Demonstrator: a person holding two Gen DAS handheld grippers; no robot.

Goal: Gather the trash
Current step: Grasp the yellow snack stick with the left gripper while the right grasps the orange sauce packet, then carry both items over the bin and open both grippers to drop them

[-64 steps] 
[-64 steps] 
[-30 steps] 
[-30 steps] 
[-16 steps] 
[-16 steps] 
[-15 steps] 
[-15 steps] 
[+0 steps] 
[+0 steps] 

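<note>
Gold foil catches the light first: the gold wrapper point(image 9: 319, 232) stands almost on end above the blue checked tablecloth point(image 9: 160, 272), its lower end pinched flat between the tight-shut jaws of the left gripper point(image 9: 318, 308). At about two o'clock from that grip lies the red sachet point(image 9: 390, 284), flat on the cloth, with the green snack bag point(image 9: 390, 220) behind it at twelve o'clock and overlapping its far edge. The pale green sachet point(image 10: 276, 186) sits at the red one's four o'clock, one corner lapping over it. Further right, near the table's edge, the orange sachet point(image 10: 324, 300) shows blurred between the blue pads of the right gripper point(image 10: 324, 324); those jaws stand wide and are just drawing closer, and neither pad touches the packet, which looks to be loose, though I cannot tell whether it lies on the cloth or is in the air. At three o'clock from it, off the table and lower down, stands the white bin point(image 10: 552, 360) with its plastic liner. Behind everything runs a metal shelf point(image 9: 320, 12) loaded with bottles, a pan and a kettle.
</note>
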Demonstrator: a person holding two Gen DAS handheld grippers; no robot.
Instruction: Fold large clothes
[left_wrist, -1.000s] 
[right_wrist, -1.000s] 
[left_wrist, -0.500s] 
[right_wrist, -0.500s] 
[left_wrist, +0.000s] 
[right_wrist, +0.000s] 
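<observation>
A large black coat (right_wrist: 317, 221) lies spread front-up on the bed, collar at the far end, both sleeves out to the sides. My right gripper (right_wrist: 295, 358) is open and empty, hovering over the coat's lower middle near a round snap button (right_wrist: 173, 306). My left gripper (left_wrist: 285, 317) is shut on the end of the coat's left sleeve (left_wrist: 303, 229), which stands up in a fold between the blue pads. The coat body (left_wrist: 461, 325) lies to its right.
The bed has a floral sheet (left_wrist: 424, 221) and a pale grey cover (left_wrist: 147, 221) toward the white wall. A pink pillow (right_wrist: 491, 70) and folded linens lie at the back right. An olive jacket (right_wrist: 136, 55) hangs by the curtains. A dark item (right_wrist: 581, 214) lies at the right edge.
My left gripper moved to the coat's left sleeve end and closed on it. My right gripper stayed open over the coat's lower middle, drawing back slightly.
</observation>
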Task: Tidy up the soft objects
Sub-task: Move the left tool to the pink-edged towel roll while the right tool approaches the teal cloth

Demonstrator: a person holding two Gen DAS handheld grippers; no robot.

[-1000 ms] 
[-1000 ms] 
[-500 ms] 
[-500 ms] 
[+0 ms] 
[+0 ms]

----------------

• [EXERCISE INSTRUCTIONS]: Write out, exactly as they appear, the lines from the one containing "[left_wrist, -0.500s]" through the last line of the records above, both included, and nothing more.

• [ANSWER AREA]:
[left_wrist, -0.500s] 
[right_wrist, -0.500s] 
[left_wrist, +0.000s] 
[right_wrist, +0.000s] 
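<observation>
A large black coat (right_wrist: 317, 221) lies spread front-up on the bed, collar at the far end, both sleeves out to the sides. My right gripper (right_wrist: 295, 358) is open and empty, hovering over the coat's lower middle near a round snap button (right_wrist: 173, 306). My left gripper (left_wrist: 285, 317) is shut on the end of the coat's left sleeve (left_wrist: 303, 229), which stands up in a fold between the blue pads. The coat body (left_wrist: 461, 325) lies to its right.
The bed has a floral sheet (left_wrist: 424, 221) and a pale grey cover (left_wrist: 147, 221) toward the white wall. A pink pillow (right_wrist: 491, 70) and folded linens lie at the back right. An olive jacket (right_wrist: 136, 55) hangs by the curtains. A dark item (right_wrist: 581, 214) lies at the right edge.
My left gripper moved to the coat's left sleeve end and closed on it. My right gripper stayed open over the coat's lower middle, drawing back slightly.
</observation>
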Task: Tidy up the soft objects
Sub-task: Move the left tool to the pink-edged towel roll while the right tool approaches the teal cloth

Demonstrator: a person holding two Gen DAS handheld grippers; no robot.

[-1000 ms] 
[-1000 ms] 
[-500 ms] 
[-500 ms] 
[+0 ms] 
[+0 ms]

The requested output is now complete.